Across the bay, the beautiful mansions of East Egg are clearly visible.
One of these white homes belongs to Tom Buchanan, who Nick has dinner
with one early summer evening. Tom’s wife is named Daisy and she is
Nick’s second cousin once removed, while Nick and Tom were classmates
in college.
Tom is a physical, imposing
person and was well known for being one of the most powerful ends in the
history of Yale football. This greatness was the high point of his life
and anything afterward has paled by comparison. Even with enormous
riches, his life seemed dull, and so he had moved east from Chicago.
This move was carried out in dramatic fashion as he transported a
significant group of polo ponies to East Egg. Nick
has no idea what brought Tom and Daisy east, he only knows how they have
constantly been moving around. They spent a year in France and then were
moving here and there wherever they could rich, polo-playing friends.
Daisy thinks the move to East Egg is permanent, but Nick believes that
Tom will be continually moving, searching for something to replace the
hole in his being that football has left behind. Nick
then goes to their house for dinner, describing their house as even
grander than he had expected, a beautiful red and white Georgian
Colonial mansion. Nick described the grounds, stretching majestically
from the house all the way down to the beach. He
finds Tom standing on the veranda, still dressed in his riding clothes.
Nick observes that he has changed since their college days; Tom now has
a strong, imposing, dominant and aggressive atmosphere about him.
However, his body is still as powerful as ever, seemingly bursting out
of his clothes and boots, straining the fabric with powerful muscles.
Nick describes it as “a body capable of enormous leverage—a cruel
body.” Tom’s
speaking voice corresponds with his imposing appearance, conveying a
sense of dislike even to those with whom he was well acquainted. His
demeanor always seems to be overbearing and Nick senses that Tom liked
him and wanted to get to know him in some harsh way. His first words to
Nick are “I’ve got a nice place here,” before he leads his guest
inside. Tom
leads Nick through the house as a strong breeze blows through the open
windows as they reach a sitting room. In the room sits a giant couch,
one which sat two young women whose white dresses are blown around by
the wind. Tom shuts the window loudly, the wind dies, and everything
settles down. The
one young lady who Nick does not know lays completely motionless on the
couch while Daisy attempts to rise and greet her guest, but finds
herself unable to get up. She falls back laughing and greets Nick with a
whispering voice from a sitting position. Miss Baker, the other young
lady, gives a very small nod before returning to her original position
of balancing some invisible object on her chin. Daisy
begins to talk to Nick again and he is enthralled by the magic of his
cousin’s voice, a low rhythmic sound that his ear follows up and down.

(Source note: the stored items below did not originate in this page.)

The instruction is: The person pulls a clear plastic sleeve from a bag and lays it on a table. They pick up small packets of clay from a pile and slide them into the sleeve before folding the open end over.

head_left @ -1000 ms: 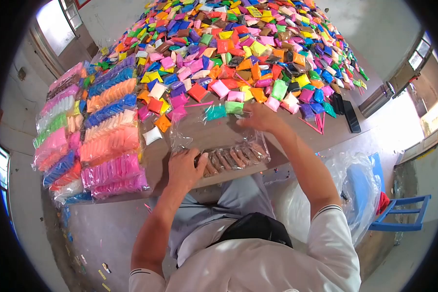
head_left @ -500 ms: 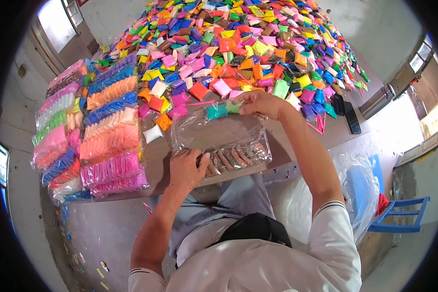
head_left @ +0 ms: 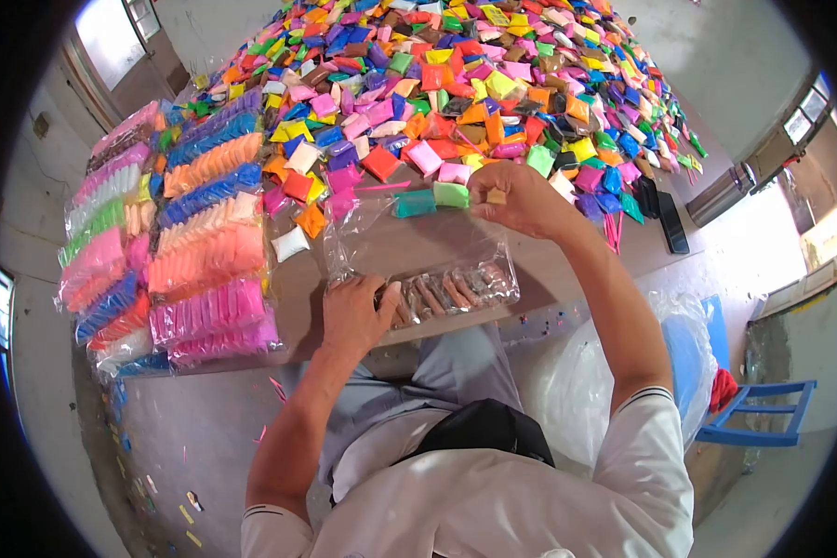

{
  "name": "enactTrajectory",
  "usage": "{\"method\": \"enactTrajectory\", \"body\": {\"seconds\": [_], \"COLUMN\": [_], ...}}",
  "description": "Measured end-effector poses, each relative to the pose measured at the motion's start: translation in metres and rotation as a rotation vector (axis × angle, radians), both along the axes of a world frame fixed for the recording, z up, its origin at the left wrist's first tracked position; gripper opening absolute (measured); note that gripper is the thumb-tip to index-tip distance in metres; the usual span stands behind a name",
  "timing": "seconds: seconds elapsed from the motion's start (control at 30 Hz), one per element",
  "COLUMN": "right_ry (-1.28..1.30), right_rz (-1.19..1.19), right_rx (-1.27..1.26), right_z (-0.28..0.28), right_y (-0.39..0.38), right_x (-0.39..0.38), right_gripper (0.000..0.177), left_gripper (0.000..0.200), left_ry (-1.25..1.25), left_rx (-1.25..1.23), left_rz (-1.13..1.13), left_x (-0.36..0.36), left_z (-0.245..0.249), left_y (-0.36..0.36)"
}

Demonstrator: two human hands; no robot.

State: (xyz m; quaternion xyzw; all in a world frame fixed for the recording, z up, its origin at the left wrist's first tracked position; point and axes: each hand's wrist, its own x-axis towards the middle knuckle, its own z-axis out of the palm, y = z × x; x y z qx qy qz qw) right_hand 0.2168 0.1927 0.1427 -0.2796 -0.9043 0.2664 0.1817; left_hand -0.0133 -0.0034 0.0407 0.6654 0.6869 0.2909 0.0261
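Observation:
A clear plastic bag lies flat on the table's near edge, with a row of brown packets along its near side. My left hand is closed on the bag's near left corner, thumb beside the brown packets. Along the bag's far side lie a teal packet and a light green packet. Just right of the green one is my right hand, its fingers curled round a small tan packet, mostly hidden by them.
A big heap of coloured packets covers the table's far part. Filled clear bags are stacked at the left. A black phone and a metal cylinder are at the right, above a blue stool and plastic sheeting.
My right hand has shifted slightly right, off the light green packet, which now shows fully. A tan packet now shows in its fingers. My left hand stays at the bag's corner.

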Motion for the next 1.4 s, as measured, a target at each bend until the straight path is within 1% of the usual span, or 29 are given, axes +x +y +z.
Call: {"method": "enactTrajectory", "body": {"seconds": [0.03, 0.07, 0.17, 0.27, 0.37, 0.47, 0.57, 0.67, 0.77, 0.87, 0.97, 1.07, 1.17, 1.27, 1.4], "right_ry": [0.014, -0.062, -0.160, -0.361, -0.537, -0.620, -0.548, -0.305, -0.244, -0.076, -0.033, -0.037, -0.090, -0.117, -0.090], "right_rz": [0.052, 0.014, 0.001, -0.018, 0.062, 0.124, 0.129, 0.208, 0.221, 0.223, 0.265, 0.255, 0.313, 0.289, 0.198], "right_rx": [0.045, -0.076, -0.019, 0.087, 0.157, 0.057, 0.103, 0.030, 0.168, 0.259, 0.256, 0.236, 0.216, 0.274, 0.220], "right_z": [-0.001, 0.001, 0.004, 0.012, 0.013, 0.008, -0.006, -0.012, -0.007, 0.001, 0.005, 0.004, 0.001, -0.018, -0.048], "right_y": [-0.006, -0.012, -0.023, -0.017, -0.006, 0.009, 0.013, 0.010, -0.008, -0.027, -0.046, -0.070, -0.090, -0.110, -0.138], "right_x": [0.002, 0.002, -0.009, -0.030, -0.063, -0.097, -0.121, -0.122, -0.109, -0.084, -0.067, -0.054, -0.042, -0.036, -0.030], "right_gripper": [0.015, 0.022, 0.036, 0.053, 0.063, 0.065, 0.052, 0.025, 0.017, 0.013, 0.012, 0.012, 0.011, 0.011, 0.013], "left_gripper": [0.027, 0.027, 0.027, 0.026, 0.025, 0.025, 0.026, 0.026, 0.026, 0.025, 0.026, 0.030, 0.030, 0.028, 0.023], "left_ry": [0.002, 0.005, 0.004, 0.024, 0.013, 0.012, 0.002, -0.002, -0.002, 0.031, 0.020, 0.026, 0.026, 0.119, 0.069], "left_rx": [-0.011, -0.019, -0.039, -0.012, -0.016, 0.018, 0.022, 0.036, 0.043, 0.053, 0.023, -0.063, -0.035, 0.039, 0.042], "left_rz": [0.003, 0.007, -0.002, 0.000, -0.009, -0.017, -0.021, -0.011, -0.007, -0.001, 0.008, 0.026, 0.029, 0.032, 0.020], "left_x": [0.001, 0.001, 0.001, 0.001, 0.000, -0.001, -0.001, 0.000, 0.001, 0.001, 0.002, 0.002, 0.003, 0.001, 0.003], "left_z": [0.001, 0.002, 0.004, 0.001, 0.001, -0.003, -0.002, -0.002, -0.002, -0.003, -0.001, 0.003, 0.000, -0.007, -0.004], "left_y": [0.000, 0.000, 0.000, 0.000, 0.000, 0.001, 0.000, 0.000, -0.002, -0.001, -0.002, -0.002, -0.002, -0.004, -0.006]}}
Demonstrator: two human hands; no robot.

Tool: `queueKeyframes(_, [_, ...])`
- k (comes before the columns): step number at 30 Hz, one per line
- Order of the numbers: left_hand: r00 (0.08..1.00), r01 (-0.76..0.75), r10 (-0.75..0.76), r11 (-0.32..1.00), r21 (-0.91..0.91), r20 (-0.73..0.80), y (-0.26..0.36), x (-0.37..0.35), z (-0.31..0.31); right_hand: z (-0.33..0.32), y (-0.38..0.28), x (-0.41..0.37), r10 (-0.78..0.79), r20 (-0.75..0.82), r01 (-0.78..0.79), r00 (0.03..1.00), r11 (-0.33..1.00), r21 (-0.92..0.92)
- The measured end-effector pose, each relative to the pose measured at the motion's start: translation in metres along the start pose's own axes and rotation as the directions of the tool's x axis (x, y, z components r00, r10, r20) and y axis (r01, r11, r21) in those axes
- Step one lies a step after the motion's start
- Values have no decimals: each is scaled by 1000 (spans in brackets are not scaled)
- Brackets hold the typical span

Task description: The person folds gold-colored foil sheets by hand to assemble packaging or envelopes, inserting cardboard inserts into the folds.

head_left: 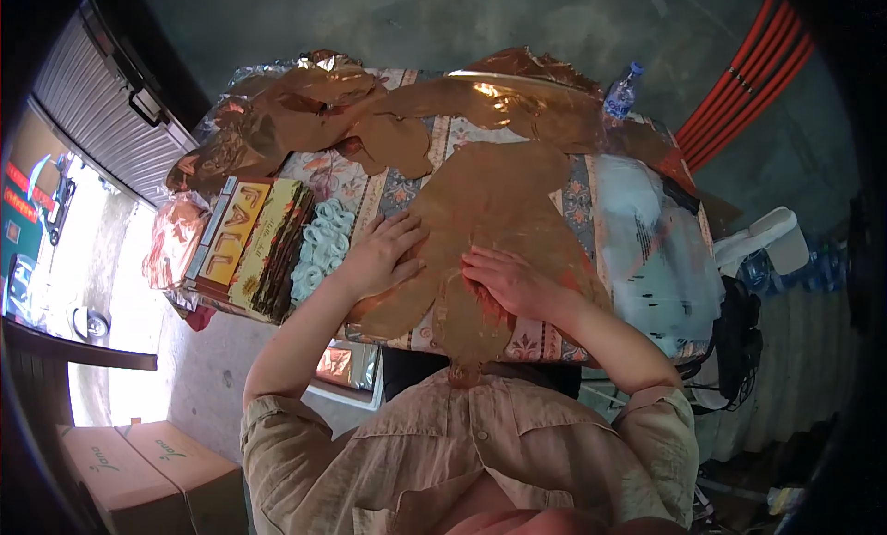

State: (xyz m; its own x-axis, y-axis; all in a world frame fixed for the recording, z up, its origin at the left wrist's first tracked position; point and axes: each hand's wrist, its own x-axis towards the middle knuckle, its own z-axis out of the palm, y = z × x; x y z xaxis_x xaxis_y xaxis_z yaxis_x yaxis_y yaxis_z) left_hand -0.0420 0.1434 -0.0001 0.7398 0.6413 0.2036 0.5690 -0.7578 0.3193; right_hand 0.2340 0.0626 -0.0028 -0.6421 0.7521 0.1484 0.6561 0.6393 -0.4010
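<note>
Left hand (383,253): lies palm down on the left lobe of a flat copper foil balloon (504,198), fingers spread wide and closed around nothing.
Right hand (513,281): presses palm down on the same balloon near its narrow neck, fingers stretched out and close together, gripping nothing.
Foil balloon: lies deflated in the middle of the worktop (577,198), its neck hanging over the near edge towards the person's shirt (471,443).
Done so far: by the look of it, the balloon under the hands is already pressed nearly flat, with only shallow creases showing.
Left: a loose heap of foil (360,105) at the far side is crumpled and unsorted, and seems not yet handled the same way.
Left side of worktop: packets printed "FALL" (236,230) stand beside a row of pale green rolls (323,244), just beside the left hand.
Right side of worktop: a clear plastic bag (651,249) lies near the right forearm; a water bottle (622,93) stands at the far corner.
Surface: a patterned floral cloth covers the worktop.
Room: bare concrete floor (517,22), a roller shutter (97,96) at the left with bright daylight below it, red cables (739,82) at the upper right, cardboard boxes (139,470) on the floor at lower left.
</note>
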Motion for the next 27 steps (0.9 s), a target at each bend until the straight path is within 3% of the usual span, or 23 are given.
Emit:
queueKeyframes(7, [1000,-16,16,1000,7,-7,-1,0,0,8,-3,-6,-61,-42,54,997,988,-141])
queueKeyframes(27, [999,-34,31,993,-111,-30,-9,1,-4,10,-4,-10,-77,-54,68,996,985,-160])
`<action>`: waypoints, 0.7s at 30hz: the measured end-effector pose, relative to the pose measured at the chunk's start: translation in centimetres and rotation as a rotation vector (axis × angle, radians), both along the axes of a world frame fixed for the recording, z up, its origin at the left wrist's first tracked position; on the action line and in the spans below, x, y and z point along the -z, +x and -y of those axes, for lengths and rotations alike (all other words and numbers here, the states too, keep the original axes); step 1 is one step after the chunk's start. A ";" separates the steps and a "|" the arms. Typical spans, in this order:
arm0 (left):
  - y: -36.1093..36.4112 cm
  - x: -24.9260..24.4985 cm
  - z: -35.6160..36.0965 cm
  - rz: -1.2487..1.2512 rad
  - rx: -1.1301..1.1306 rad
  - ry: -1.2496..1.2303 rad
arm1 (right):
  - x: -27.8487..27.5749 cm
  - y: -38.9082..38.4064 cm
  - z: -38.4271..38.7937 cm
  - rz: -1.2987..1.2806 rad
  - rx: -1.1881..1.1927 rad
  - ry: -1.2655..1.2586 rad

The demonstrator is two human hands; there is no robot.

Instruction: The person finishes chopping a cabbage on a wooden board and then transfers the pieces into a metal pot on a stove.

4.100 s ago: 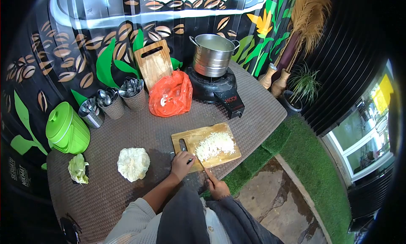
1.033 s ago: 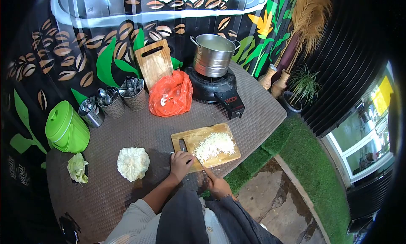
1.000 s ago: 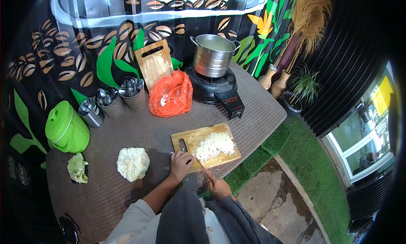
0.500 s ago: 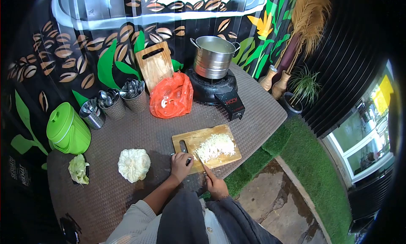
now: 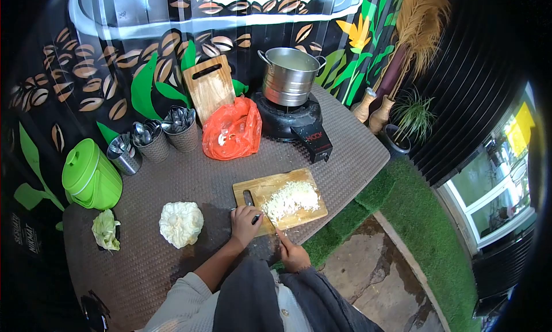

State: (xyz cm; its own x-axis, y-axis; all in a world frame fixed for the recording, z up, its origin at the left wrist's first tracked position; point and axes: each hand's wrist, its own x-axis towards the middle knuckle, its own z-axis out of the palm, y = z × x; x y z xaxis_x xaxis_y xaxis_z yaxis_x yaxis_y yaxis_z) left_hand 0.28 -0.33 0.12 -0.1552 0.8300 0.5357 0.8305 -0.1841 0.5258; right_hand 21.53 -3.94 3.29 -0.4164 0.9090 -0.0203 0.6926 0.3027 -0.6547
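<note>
A wooden cutting board (image 5: pixel 270 185) lies near the table's front edge, with a pile of finely chopped pale cabbage (image 5: pixel 294 199) on its right half. My right hand (image 5: pixel 295 257) grips a knife (image 5: pixel 279 233) by its handle at the board's near edge; its blade points toward the pile and is hard to make out. My left hand (image 5: pixel 245 225) rests on the board's near left corner, just below the handle slot. Its fingers are curled, and a small dark thing shows by them. What lies under those fingers is hidden.
Left of the board are a whitish crumpled bundle (image 5: pixel 181 224) and a cabbage leaf piece (image 5: pixel 106 229). Behind stand a green lidded bucket (image 5: pixel 92 174), cutlery cups (image 5: pixel 152 145), an orange plastic bag (image 5: pixel 233 130), another board (image 5: pixel 210 87), and a steel pot (image 5: pixel 291 76) on a black burner (image 5: pixel 287 119).
The knife has shifted slightly at the board's near edge, and its blade shows less now. My left hand stays at the same corner. The view has moved a little.
</note>
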 end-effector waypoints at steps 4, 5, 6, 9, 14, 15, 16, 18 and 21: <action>0.0 0.0 0.0 -0.006 0.003 0.005 | 0.0 0.0 -0.1 0.018 -0.002 -0.002; 0.0 0.0 0.0 -0.002 0.002 -0.008 | 0.2 0.0 -0.1 0.010 -0.005 -0.003; 0.0 -0.1 0.0 -0.001 0.000 -0.008 | 0.0 0.0 -0.1 0.012 -0.007 -0.003; 0.0 -0.2 0.1 -0.007 -0.004 0.003 | -0.5 -0.1 0.0 0.012 -0.003 -0.005; -0.1 -0.3 0.0 -0.011 0.019 -0.002 | -1.8 -0.2 -1.0 0.071 -0.024 -0.078; -0.1 -0.2 0.0 -0.011 0.020 -0.003 | -2.1 -0.4 -1.4 0.071 -0.022 -0.079; -0.1 -0.1 0.0 -0.004 0.024 0.000 | -2.3 -0.5 -1.7 0.076 -0.039 -0.103; -0.2 0.0 -0.1 0.003 0.030 0.003 | -2.4 -0.7 -2.2 0.080 -0.052 -0.127; -0.2 0.1 -0.2 0.000 0.025 0.009 | -1.6 -1.0 -2.8 0.064 -0.062 -0.108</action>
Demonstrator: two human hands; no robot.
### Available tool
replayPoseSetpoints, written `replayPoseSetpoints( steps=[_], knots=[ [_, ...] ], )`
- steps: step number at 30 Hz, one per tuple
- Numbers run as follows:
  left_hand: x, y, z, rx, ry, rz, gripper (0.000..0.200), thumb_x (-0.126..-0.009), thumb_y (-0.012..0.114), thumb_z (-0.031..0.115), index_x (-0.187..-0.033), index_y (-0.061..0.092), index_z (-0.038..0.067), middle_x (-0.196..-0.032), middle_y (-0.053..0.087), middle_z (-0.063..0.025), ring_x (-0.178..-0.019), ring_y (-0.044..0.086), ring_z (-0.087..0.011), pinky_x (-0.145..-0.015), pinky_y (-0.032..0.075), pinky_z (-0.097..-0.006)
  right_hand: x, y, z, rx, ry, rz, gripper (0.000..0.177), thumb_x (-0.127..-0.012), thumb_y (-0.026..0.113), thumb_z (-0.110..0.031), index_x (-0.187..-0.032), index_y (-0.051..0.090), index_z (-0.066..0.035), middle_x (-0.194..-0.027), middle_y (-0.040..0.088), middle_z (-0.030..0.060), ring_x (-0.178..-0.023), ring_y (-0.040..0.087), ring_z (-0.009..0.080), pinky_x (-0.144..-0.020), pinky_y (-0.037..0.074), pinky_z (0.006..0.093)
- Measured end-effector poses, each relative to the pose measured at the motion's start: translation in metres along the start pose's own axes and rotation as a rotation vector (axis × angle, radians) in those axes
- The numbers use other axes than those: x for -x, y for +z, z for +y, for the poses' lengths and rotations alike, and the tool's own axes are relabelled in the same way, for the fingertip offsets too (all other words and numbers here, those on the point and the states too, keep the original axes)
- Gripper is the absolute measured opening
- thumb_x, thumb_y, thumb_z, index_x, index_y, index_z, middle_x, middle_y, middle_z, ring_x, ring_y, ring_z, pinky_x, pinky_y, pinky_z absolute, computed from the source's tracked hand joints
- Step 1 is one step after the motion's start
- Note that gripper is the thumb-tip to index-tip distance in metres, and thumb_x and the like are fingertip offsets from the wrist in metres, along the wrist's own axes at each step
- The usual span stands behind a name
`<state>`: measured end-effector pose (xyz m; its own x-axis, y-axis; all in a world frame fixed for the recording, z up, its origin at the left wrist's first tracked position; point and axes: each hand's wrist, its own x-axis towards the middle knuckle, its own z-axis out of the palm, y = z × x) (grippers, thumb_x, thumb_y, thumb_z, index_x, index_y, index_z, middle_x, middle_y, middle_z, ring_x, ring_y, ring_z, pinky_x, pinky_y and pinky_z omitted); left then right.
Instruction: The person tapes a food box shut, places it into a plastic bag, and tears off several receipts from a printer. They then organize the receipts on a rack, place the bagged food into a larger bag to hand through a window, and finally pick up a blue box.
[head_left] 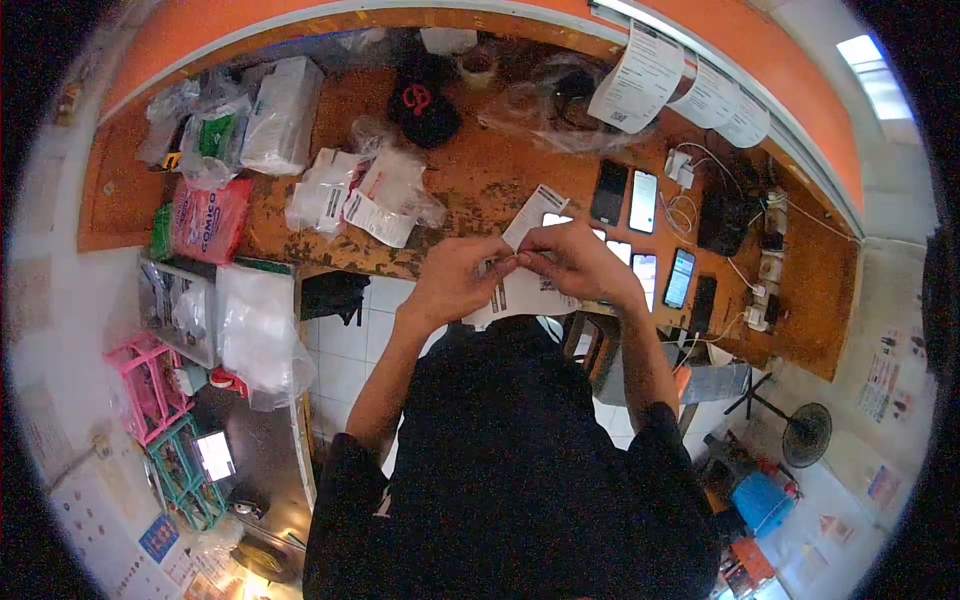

He describes her face as having bright objects, a bright mouth and
bright eyes, with a voice that men can rarely forget. Nick
begins to recount the actual conversation, as he tells Daisy how many
people in Chicago miss her and Daisy’s three-year-old baby. Tom cuts
in and inquires about Nick’s job, which turns out to be a bond service
he does not know. Suddenly, Miss Baker awakes with a cry of
“Absolutely,” startling Nick. She jumps up and has a brief,
exasperated conversation with Tom. Nick
describes how he likes Miss Baker’s looks, a skinny, small-breasted
girl who stood up straight and had interesting gray eyes. She looks at
Nick politely and curiously, and states that he lives in West Egg and
asks if he knows Gatsby. Before Nick can answer, Tom pulls him out of
the room and out onto a sun porch. The
four of them sit down at the table and they begin a small talk
conversation, discussing a possible planned event, Daisy’s hurt finger
that Tom allegedly injured, and several other topics that Nick does not
describe. Nick makes a seemingly innocent remark about being uncivilized
and Tom jumps on the subject about how he is reading “The Rise of
Colored Peoples” by Goddard and how civilization is going down the
drain. Daisy believes he is in over his head, but Tom insists that these
scientific books prove that whites are the dominant race and the other
races are to be kept under control. The
racist subject dies out and the phone rings, giving Daisy the
opportunity to whisper the story of the butler’s nose to Nick. The
butler returns and informs Tom that the call is for him and Tom leaves
the table. Daisy tells Nick she is so glad to have him at her table and
that he is rose; something Nick finds miles away from the truth. Daisy
then excuses herself and goes inside while Miss Baker commands Nick to
be quiet while they both listen for action inside the house. She tells a
seemingly socially ignorant Nick that Tom has “some women in New
York.” In
a flourish, Tom and Daisy are back at the table and Daisy croons about
the romantic conditions outside while Tom flatly tells Nick to meet him
at the stables later. The phone rings again and all romance and horses
are forgotten. Tom and Miss Baker head to the library while Nick and
Daisy stroll along the veranda until they sit down on the front porch. Daisy
is very emotional and she exclaims how she and Nick do not know each
other very well, even if they are cousins, and how she feels rightly
pessimistic about how her life has progressed so far. Nick attempts to
talk about Daisy’s daughter, but even that subject is dangerous ground
for Daisy. Overall, Nick does not a very satisfying evening. They
return to the library and find Tom and Miss Baker on opposite ends of a
couch while Miss Baker reads The Saturday Evening Post aloud.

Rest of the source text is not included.